On peut cette année (comme il y a quatre ans déja apparement) se faire le Vendée Globe depuis le confort de son ordinateur.

La simulation est simpliste, mais réserve parfois de bons moments.

Tiens, regardez en ce moment par exemple

Je suis là (en rose au centre du cercle)

Et les vrais concurrents, eux, sont là

Pas loin, hein ?

Bon, ils vont quand même plus vite, ce que je peux comprendre puisque eux suivent leur bateau 24 heures sur 24.

Cela dit, je n'échangerai pas, je crois, ma place contre la leur, malgré toute la passion que je voue à la mer.

Passer trois mois à aller se taper des dépressions (comme au début de l'Atlantique), du soleil (comme maintenant) ou un froid polaire dans des bateaux qui sont tout sauf confortables, très peu pour moi.

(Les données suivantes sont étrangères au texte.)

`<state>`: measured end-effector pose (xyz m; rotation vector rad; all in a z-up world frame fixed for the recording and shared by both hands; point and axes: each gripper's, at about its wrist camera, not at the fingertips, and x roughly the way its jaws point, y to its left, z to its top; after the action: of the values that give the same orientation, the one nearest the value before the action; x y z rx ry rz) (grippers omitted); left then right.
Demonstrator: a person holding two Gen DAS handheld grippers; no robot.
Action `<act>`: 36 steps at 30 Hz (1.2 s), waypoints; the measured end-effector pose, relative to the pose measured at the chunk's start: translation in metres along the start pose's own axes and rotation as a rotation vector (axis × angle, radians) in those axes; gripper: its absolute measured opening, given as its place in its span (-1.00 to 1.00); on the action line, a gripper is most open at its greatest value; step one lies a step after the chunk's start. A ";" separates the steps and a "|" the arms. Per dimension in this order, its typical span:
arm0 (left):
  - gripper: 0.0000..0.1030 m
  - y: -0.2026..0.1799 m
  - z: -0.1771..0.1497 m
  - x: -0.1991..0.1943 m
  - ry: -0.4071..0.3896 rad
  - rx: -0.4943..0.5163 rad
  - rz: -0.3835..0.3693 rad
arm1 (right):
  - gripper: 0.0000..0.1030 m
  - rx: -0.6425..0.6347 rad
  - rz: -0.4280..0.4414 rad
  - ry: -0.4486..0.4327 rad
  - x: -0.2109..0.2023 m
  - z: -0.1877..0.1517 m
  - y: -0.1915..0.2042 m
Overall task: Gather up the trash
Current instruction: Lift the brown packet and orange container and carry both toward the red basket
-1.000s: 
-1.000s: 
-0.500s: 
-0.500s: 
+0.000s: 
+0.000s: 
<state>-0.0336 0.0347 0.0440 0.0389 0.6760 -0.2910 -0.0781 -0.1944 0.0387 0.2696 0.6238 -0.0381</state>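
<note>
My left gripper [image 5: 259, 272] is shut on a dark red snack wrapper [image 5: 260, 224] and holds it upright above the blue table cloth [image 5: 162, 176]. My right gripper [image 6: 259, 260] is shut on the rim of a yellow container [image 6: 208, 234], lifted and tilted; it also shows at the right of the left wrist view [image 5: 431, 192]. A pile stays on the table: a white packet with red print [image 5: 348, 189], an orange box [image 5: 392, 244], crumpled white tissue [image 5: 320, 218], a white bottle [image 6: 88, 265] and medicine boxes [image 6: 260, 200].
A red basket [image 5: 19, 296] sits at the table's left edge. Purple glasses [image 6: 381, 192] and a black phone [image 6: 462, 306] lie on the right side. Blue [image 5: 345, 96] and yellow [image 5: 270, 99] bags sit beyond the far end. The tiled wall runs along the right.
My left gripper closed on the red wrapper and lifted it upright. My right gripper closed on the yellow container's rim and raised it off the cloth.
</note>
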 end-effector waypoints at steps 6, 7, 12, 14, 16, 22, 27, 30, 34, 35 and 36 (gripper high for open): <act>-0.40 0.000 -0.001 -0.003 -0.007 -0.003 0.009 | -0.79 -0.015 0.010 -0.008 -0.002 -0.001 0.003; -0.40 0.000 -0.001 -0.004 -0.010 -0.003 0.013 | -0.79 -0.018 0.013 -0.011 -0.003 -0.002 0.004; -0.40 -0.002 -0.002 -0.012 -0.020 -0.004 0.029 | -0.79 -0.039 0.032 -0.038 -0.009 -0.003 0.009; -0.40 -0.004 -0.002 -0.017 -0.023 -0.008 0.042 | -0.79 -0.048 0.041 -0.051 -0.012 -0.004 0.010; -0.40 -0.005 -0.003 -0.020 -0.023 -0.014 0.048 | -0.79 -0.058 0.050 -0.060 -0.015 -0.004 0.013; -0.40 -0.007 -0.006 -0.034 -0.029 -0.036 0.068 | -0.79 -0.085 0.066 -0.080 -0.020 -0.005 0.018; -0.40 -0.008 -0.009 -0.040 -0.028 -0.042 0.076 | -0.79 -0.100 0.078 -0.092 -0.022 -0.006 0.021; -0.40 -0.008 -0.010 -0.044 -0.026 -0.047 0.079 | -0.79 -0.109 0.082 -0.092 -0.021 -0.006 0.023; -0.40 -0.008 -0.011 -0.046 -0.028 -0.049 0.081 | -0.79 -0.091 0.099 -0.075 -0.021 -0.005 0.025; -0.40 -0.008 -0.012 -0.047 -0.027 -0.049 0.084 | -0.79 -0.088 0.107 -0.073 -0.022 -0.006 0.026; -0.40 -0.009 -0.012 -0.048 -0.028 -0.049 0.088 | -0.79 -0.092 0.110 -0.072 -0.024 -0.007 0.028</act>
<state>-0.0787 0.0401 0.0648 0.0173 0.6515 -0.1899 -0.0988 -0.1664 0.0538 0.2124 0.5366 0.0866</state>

Cela dit, il y a au moins un concurrent à suivre pour des raisons autres que sportives. Javier Sanso, en effet, fait le Vendée Globe avec un bateau n'utilisant pas une goutte d'essence ! Il va tirer toute son énergie du vent, de la mer, du soleil. Et ça, personnellement, ça me plaît bien. Parce que dans mon futur post-pétrole personnel, des bateaux qui foncent à travers les océans pour accumuler des méga-watts dans leur batteries et les livrer au port sont une vision qui me séduit énormément, même si elle est irréaliste.